“I never said that I would, Mr. Strong,” I answered.
He looked at me curiously. “No, and you never said you wouldn’t. Now, doctor, let us come to an understanding about this, for here in Dunchester it’s worth more than all the other things put together. If this seat is to be won, it will be won on anti-vaccination. That’s our burning question, and that’s why you are being asked to stand, because you’ve studied the thing and are believed to be one of the few doctors who don’t bow the knee to Baal. So look here, let’s understand each other.

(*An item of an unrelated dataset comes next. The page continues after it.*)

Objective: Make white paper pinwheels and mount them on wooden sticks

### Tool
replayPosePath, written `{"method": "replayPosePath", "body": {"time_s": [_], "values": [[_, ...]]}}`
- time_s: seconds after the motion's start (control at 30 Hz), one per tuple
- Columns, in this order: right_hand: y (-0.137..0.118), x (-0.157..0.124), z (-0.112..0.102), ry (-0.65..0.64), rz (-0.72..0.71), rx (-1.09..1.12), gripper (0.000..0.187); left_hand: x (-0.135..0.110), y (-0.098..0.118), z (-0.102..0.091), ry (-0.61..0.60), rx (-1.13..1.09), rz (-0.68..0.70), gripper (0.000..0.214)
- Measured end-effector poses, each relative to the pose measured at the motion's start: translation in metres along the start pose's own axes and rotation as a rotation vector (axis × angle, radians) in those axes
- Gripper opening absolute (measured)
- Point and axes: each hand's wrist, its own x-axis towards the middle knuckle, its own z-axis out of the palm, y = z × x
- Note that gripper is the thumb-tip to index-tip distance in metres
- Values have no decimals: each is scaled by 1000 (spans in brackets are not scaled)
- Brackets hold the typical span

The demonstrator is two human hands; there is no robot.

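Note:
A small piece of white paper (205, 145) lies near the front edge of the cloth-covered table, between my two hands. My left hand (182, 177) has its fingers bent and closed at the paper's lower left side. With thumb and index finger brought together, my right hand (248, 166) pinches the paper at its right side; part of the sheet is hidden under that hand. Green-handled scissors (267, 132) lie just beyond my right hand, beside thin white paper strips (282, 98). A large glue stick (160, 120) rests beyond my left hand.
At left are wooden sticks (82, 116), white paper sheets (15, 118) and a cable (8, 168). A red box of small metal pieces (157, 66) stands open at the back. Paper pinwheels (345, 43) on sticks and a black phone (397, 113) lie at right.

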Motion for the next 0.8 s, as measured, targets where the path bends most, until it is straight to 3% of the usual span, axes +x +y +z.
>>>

If you have any doubts about this matter, say so, and we will have done with it, for, remember, once you are on the platform you’ve got to go the whole hog; none of your scientific finicking, but appeals to the people to rise up in their thousands and save their innocent children from being offered to the Moloch of vaccination, with enlarged photographs of nasty-looking cases, and the rest of it.”
I listened and shivered. The inquiry into rare cases of disease after vaccination had been interesting work, which, whatever deductions people might choose to draw, in fact committed me to nothing. But to become one of the ragged little regiment of medical dissenters, to swallow all the unscientific follies of the anti-vaccination agitators, to make myself responsible for and to promulgate their distorted figures and wild statements—ah! that was another thing. Must I appear upon platforms and denounce this wonderful discovery as the “law of useless infanticide”? Must I tell people that “smallpox is really a curative process and not the deadly scourge and pestilence that doctors pretend it to be”? Must I maintain “that vaccination never did, never does, and never can prevent even a single case of smallpox”? Must I hold it up as a “law (!) of devil worship and human sacrifice to idols”?
If I accepted Strong’s offer it seemed that I must do all these things: more, I must be false to my instincts, false to my training and profession, false to my scientific knowledge. I could not do it. And yet—when did a man in my position ever get such a chance as that which was offered to me this day? I was ready with my tongue and fond of public speaking; from boyhood it had been my desire to enter Parliament, where I knew well that I should show to some advantage. Now, without risk or expense to myself, an opportunity of gratifying this ambition was given to me. Indeed, if I succeeded in winning this city, which had always been a Tory stronghold, for the Radical party I should be a marked man from the beginning, and if my career was not one of assured prosperity the fault would be my own. Already in imagination I saw myself rich (for in this way or in that the money would come), a favourite of the people, a trusted minister of the Crown and perhaps—who could tell?—ennobled, living a life of dignity and repute, and at last leaving my honours and my fame to those who came after me.
On the other hand, if I refused this offer the chance would pass away from me, never to return again; it was probable even that I should lose Stephen Strong’s friendship and support, for he was not a man who liked his generosity to be slighted, moreover he would believe me unsound upon his favourite dogmas. In short, for ever abandoning my brilliant hopes I condemned myself to an experience of struggle as a doctor with a practice among second-class people.
After all, although the thought of it shocked me at first, the price I was asked to pay was not so very heavy, merely one of the usual election platform formulas, whereby the candidate binds himself to support all sorts of things in which he has little or no beliefs. Already I was half committed to this anti-vaccination crusade, and, if I took a step or two farther in it, what did it matter? One crank more added to the great army of British enthusiasts could make little difference in the scheme of things.
If ever a man went through a “psychological moment” in this hour I was that man. The struggle was short and sharp, but it ended as might be expected in the case of one of my history and character. Could I have foreseen the dreadful issues which hung upon my decision, I believe that rather than speak it, for the second time in my life I would have sought the solace to be found in the phials of my medicine chest. But I did not foresee them, I thought only of myself, of my own hopes, fears and ambitions, forgetting that no man can live to himself alone, and that his every deed must act and re-act upon others until humanity ceases to exist.
“Well,” said Mr. Strong after a two or three minutes’ pause, during which these thoughts were wrestling in my mind.
“Well,” I answered, “as you elegantly express it, I am prepared to go the whole hog—it is a case of hog versus calf, isn’t it?—or, for the matter of that, a whole styful of hogs.”
I suppose that my doubts and irritation were apparent in the inelegant jocosity of my manner. At any rate, Stephen Strong, who was a shrewd observer, took alarm.